(To do)
Retype the opening lines of the data exactly, stopping after the line that contains "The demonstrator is". Skip every picture.

□ □ □

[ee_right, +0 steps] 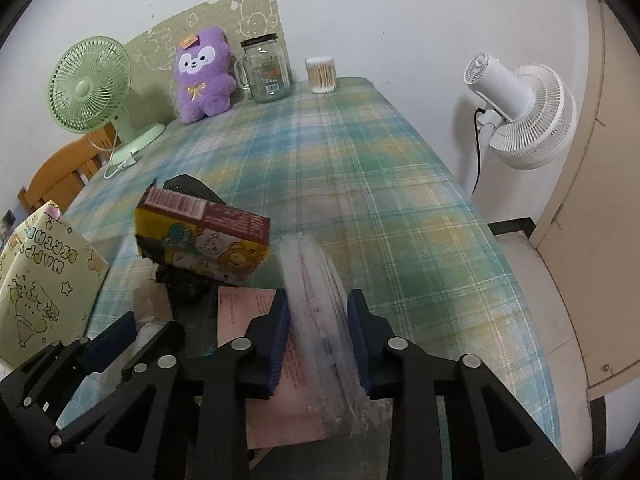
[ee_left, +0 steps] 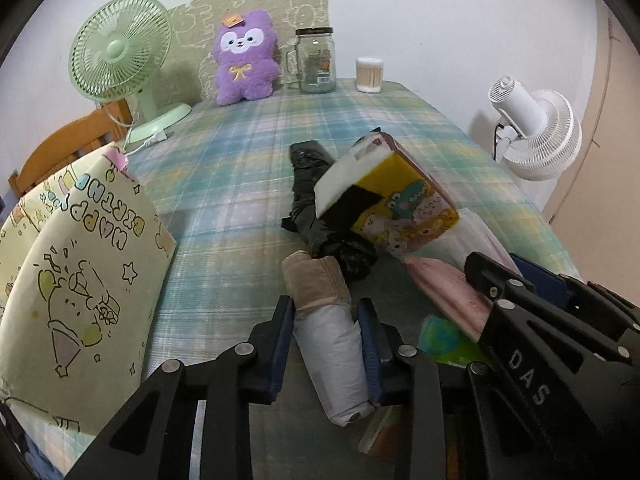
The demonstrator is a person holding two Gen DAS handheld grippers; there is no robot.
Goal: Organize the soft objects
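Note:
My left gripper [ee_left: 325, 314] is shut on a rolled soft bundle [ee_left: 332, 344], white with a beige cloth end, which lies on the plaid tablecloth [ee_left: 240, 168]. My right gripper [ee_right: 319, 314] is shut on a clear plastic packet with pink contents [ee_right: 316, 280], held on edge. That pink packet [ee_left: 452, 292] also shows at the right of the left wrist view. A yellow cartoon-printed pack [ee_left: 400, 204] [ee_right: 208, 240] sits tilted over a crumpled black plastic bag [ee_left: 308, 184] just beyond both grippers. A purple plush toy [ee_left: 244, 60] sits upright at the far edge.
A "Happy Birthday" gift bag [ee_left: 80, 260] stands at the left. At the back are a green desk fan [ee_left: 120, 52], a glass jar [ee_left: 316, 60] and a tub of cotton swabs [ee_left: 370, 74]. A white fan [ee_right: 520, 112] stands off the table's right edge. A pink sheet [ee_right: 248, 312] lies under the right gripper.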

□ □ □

(Written reply)
[ee_right, +0 steps] 
[ee_left, +0 steps] 
The demonstrator is a person holding two Gen DAS handheld grippers; there is no robot.

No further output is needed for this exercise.